If you’re searching for a job right now — especially if you’re switching careers, countries, industries, or trying to explain a background that doesn’t fit neatly into one box — “sell yourself” can sound awful.
It sounds like performance, bragging, or becoming one of those weird LinkedIn theatre people. And when you already feel exposed in the job search, the last thing you want is to come across as fake, desperate, or grifty.
Good selling is something much simpler: understanding people. It means figuring out what they care about, what’s broken, what they’re trying to make happen, and whether you can help.
If you’re good at almost any job, you already do this every day. You just don’t call it sales.
One reason this feels scarier than it is: we compare relationship-first job search against doing absolutely nothing uncomfortable. The cleaner comparison is sending applications into the void, repeatedly copying your CV/resume into forms and waiting for strangers to decode your life. This sounds pretty scary, no?

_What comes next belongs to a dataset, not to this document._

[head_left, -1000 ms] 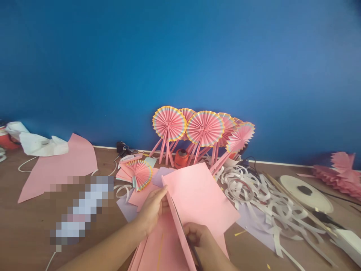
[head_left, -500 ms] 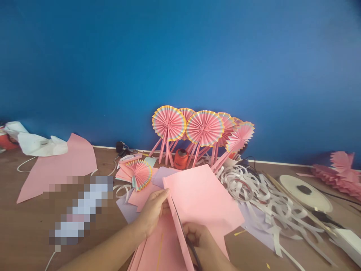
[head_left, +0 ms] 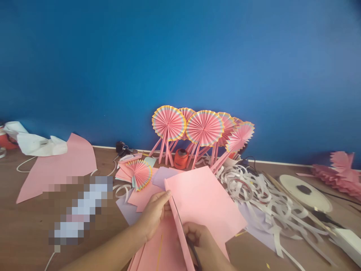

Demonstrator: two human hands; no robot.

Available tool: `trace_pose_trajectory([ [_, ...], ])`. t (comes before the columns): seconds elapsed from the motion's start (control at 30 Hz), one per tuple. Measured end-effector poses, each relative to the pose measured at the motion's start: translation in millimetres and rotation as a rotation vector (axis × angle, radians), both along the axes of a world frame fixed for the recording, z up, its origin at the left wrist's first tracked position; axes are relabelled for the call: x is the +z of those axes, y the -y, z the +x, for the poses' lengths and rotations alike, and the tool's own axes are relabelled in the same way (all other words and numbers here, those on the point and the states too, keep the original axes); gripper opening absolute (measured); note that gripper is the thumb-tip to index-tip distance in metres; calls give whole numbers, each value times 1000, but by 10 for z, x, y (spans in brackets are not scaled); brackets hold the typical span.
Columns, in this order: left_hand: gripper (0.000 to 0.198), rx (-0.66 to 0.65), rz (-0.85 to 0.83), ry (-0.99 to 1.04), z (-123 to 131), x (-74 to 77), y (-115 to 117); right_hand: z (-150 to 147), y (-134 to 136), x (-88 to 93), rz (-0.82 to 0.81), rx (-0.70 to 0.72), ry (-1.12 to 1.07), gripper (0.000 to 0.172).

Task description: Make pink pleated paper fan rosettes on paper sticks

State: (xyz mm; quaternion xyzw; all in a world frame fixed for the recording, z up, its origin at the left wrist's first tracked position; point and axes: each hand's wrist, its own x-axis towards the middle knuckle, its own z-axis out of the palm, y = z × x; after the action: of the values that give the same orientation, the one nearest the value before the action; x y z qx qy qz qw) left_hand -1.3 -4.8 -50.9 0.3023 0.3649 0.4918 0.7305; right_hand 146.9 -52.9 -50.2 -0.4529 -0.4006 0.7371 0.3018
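A loose pink paper (head_left: pixel 56 165) lies far left on the floor (head_left: pixel 28 226). The left hand (head_left: pixel 153 212) pinches the near edge of the pink sheet (head_left: pixel 203 199), its grip closed on it and holding it lifted. Just right, the right hand (head_left: pixel 199 239) has its grip wrapped round dark scissors (head_left: pixel 194 254), blades along the sheet's edge. It looks like a cut partway through; going on calls for a taut sheet. White strips (head_left: pixel 262 195) lie right.
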Motion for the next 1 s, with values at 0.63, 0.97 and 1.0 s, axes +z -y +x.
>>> trace_pose_trajectory([
  [0.63,27,94,-17,12,-34,30,-47,40,35,3,-20,11,67,16],
  [0.97,30,12,-31,-21,-22,36,-19,48,13,-28,20,26,88,15],
  [1.0,31,8,-38,-28,-20,39,-15,45,9,-41,21,22,88,15],
])
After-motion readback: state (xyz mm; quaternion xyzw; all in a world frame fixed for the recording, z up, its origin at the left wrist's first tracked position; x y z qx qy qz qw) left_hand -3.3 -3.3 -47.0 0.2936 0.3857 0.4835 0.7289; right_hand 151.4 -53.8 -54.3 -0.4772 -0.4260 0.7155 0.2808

If you want to feel that difference quickly, try Would You Rather: Job Search Edition. It asks you to choose between the relationship-led move and the default job-search move, so you can evaluate which path is more your style right now.
Selling yourself means understanding the buyer
Sales has a bad reputation because bad sales is terrible: pushy, scripted, self-interested, weird.
Good sales is people helping people solve real problems. That is close to most useful work inside an organisation:
- Customer success helps customers get value.
- Product helps engineers and leadership build something useful.
- Operations helps the organisation run smoothly.
- HR helps people succeed in their roles.
- Finance helps teams make better decisions with limited resources.
Different roles, same underlying motion: understand the people, understand the problem, help them make progress.
That’s all “selling yourself” should mean in a job search. You’re not trying to manipulate anyone; the ‘sales’ work you’re doing is understanding what a small group of people needs, then communicate clearly how you can help. That’s it.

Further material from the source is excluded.